I simply relish a day of thrifting. You head out with eyes wide open, not knowing what you will find out there in the abyss of stores, flea markets or garage sales. With optimism in your heart you rummage with care through scads of items each with a unique story, looking for something that suits you just perfectly – that you simply cannot live without. You encounter all sorts of things – things that make you laugh (aquamarine taffeta prom dress straight from a John Hughes movie), things that confuse you (red leather chaps), things that remind you of a fond time in your life (old rollerskates) and so on. And when you find that something so rare and so wonderful, something you didn’t even know you were looking for, you experience total delight. And sometimes you don’t even know its true value until later when you discover how essential it becomes to your life.

What makes thrifting so much fun is what is supposed to make dating so much fun – the thrill of the hunt and the possibility of finding something truly great without the need to (unlike mall shopping where you hurriedly and desperately buy something generic because you have to check it off your list).

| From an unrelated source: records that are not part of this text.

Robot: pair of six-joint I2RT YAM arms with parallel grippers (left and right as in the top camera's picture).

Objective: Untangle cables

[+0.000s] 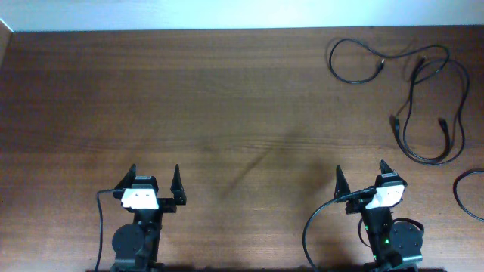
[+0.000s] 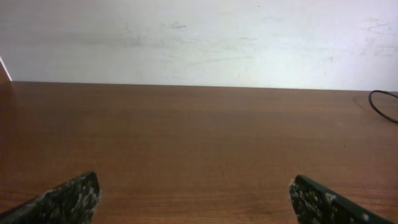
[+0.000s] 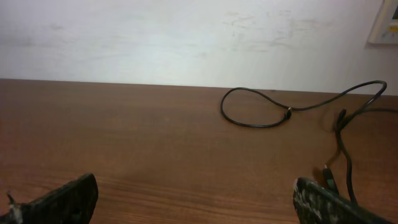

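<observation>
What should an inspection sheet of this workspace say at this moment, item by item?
Surface: brown wooden table, grain visible.
Job's things: thin black cables lie looped across one another at the far right. Another thin cord loops in at the right edge, its ends out of view.
Clutter: nothing seen.
Grippers: left gripper and right gripper are both open and hold nothing. They are at the near side, apart from the cables.
Cables: thicker arm cords hang beside both arms.
Surroundings: pale wall behind the table; a pale wall fitting at the right.
</observation>
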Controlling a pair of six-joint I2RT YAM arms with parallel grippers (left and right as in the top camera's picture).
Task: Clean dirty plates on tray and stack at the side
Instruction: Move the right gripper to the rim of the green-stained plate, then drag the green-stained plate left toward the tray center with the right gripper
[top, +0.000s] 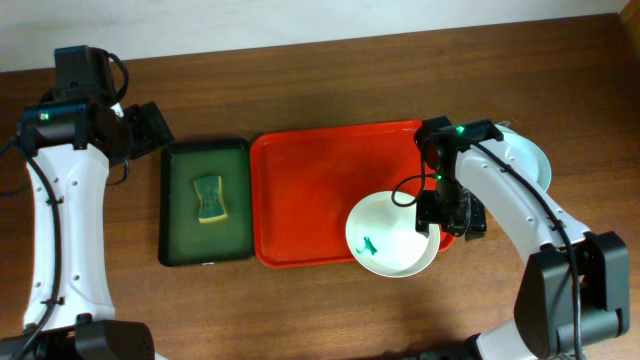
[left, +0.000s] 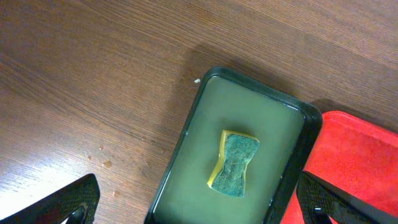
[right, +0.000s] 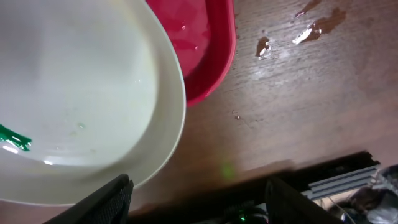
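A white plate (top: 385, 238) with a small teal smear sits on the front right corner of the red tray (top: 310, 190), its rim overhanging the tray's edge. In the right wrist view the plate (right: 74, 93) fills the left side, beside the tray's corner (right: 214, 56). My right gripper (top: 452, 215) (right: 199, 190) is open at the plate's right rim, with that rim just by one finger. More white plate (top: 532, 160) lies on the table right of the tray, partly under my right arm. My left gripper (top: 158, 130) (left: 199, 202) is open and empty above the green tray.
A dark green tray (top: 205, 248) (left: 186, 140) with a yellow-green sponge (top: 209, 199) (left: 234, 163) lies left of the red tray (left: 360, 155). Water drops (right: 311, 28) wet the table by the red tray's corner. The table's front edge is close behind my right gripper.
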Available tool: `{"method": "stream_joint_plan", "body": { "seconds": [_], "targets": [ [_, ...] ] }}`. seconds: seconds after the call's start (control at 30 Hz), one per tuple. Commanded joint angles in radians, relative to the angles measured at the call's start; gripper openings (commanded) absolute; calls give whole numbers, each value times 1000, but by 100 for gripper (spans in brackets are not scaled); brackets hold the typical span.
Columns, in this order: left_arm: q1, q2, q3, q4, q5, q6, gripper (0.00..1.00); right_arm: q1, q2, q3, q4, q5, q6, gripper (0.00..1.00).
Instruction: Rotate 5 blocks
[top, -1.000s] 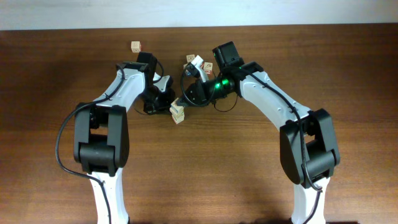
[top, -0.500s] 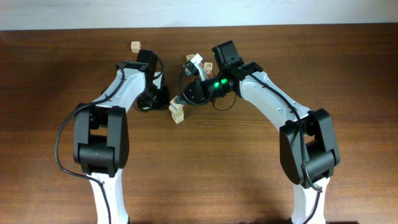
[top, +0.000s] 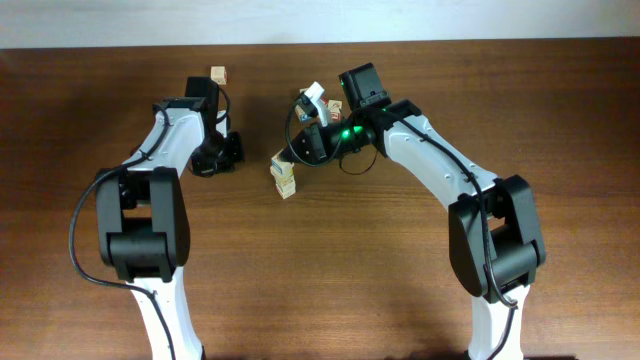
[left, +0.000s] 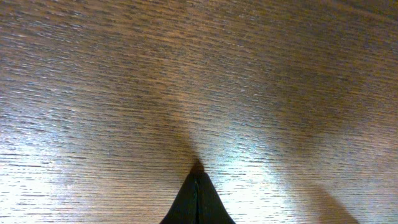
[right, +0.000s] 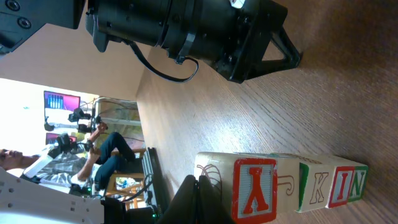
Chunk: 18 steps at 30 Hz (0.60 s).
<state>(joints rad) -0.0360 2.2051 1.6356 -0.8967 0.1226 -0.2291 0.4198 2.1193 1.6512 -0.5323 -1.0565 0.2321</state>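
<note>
The left gripper (left: 198, 171) is clenched on nothing, its tip over bare table (left: 112, 74). The right gripper (right: 198, 185) is clenched too, just beside the end of three blocks (right: 280, 186) lying in a row

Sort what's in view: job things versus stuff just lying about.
Job: block row; right fingers, shut at its end; left fingers, shut over the table.
Lying about: lone block, far edge; block by right arm. Too small to tell whether either counts.

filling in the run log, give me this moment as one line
left gripper: shut, at bare table | right gripper: shut, tip beside row of blocks | held: nothing
</note>
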Motion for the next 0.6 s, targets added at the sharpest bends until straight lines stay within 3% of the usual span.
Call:
{"method": "stream_joint_plan", "body": {
  "seconds": [0.0,0.57],
  "targets": [
    [2,-12,11,-1,-12,-6,0,6,62,-26,-14,142,-5,4],
    [2,-12,11,-1,-12,-5,0,6,24,42,-74,121,-5,4]
  ]
}}
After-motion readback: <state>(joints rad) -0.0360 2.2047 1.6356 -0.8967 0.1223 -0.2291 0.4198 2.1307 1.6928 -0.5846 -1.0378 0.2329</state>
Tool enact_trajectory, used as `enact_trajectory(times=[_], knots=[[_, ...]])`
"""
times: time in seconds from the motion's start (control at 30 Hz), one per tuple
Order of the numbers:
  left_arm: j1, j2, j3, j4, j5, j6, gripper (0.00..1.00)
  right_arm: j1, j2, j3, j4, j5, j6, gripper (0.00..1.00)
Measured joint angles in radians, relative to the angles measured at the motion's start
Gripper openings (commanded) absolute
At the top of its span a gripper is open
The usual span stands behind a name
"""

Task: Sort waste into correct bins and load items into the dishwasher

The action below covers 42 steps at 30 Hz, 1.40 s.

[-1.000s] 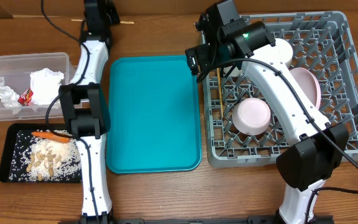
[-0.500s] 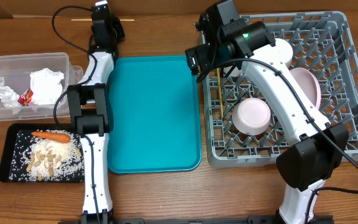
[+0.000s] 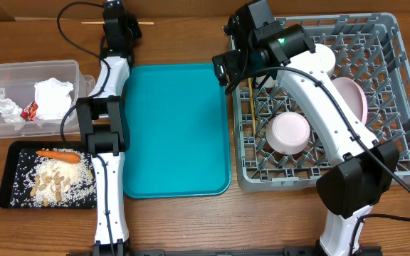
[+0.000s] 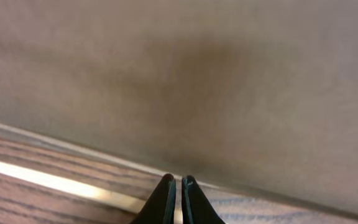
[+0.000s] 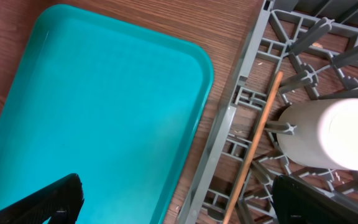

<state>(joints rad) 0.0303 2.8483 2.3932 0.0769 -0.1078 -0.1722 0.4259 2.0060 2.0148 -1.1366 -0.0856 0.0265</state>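
now | wooden table point(image 3: 176, 220) | tan wall point(image 4: 229, 74) behind | left tool point(image 4: 176, 193) clenched | right tool point(image 5: 179, 199) released

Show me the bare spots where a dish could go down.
The teal tray is wholly bare, left of the rack. Bare table lies along its near edge. Crowded: the rack's left half, the black tray, the tub.

The left white robot arm point(image 3: 109, 199) and right white robot arm point(image 3: 317, 92) have chunky black joints point(image 3: 97, 117). Thin black cables point(image 3: 60, 18) loop beside them.
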Motion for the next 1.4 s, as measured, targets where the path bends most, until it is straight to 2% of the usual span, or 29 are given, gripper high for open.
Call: enact_trajectory(times=[0.3,0.73,1.07,1.3,1.4], knots=[[0.0,0.0,0.002,0.003,0.0,-0.008,0.08,0.0,0.0,0.0,0.0,0.0,0.0,1.0],[0.0,0.003,0.003,0.124,0.0,-0.008,0.1,0.0,0.0,0.0,0.0,0.0,0.0,1.0],[0.003,0.101,0.011,0.199,-0.008,0.0,0.13,0.0,0.0,0.0,0.0,0.0,0.0,1.0],[0.014,0.103,0.018,0.178,-0.008,0.008,0.1,0.0,0.0,0.0,0.0,0.0,0.0,1.0],[0.016,0.099,0.044,0.107,-0.008,0.02,0.09,0.0,0.0,0.0,0.0,0.0,0.0,1.0]])
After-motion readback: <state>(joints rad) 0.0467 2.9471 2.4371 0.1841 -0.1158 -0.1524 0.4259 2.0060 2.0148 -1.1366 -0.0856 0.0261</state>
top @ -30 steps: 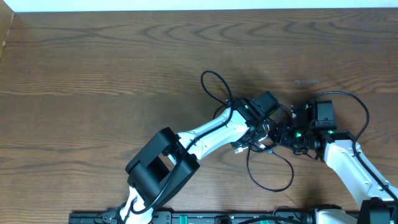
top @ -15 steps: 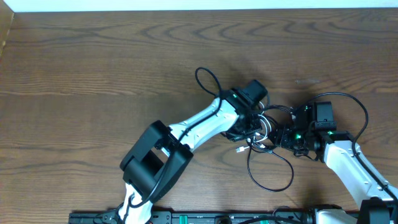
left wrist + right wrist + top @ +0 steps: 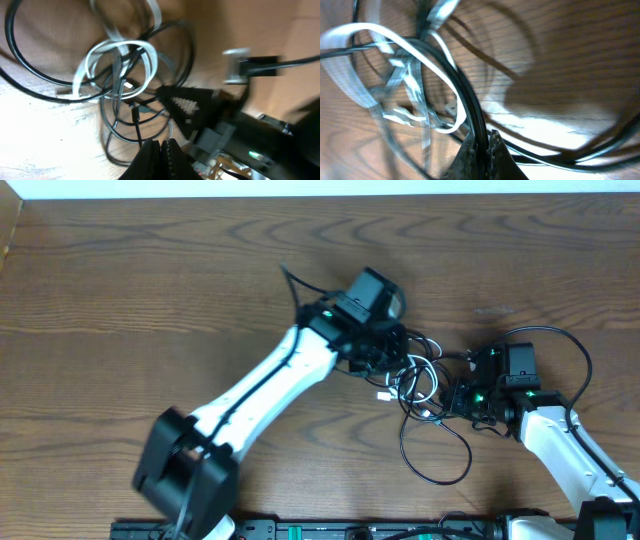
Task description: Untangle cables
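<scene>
Nearest you, your right gripper (image 3: 481,141) is clenched on a black strand of the cables (image 3: 418,380), at 4 o'clock of the knot; the white cable (image 3: 451,75) loops just beyond its tips, blurred; at 10 o'clock of the knot your left gripper (image 3: 160,146) is pinched tight; a black strand runs toward its tips, but blur hides any grip; the farthest loop is partly hidden under it.

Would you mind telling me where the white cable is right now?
In the overhead view, the white cable lies looped right of centre, between the left gripper and the right gripper, tangled among black cables.
</scene>
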Robot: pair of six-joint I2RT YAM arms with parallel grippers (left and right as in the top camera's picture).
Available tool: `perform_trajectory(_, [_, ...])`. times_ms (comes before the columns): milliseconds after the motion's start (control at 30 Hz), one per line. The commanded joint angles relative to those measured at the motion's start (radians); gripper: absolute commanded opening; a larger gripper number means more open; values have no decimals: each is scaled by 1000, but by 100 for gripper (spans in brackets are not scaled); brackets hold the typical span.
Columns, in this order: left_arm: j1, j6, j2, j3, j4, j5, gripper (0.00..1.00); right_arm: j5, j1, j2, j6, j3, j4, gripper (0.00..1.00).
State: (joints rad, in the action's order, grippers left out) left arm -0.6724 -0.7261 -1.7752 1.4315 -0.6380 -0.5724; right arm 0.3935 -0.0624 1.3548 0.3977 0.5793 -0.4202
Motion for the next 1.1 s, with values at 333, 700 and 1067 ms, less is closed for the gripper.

Mining through a bunch of unworthy guys to get to the gems, helps you identify what you are looking for, plus it makes you appreciate them all the much more when you do uncover them. So instead of approaching dating with a desperate “Where is “he”?” attitude, consider everything out there, try on a curious sample and think of dating as a thrifting adventure that takes patience and a positive attitude to uncover something truly special and worthwhile… because you never know on which rack you might find love.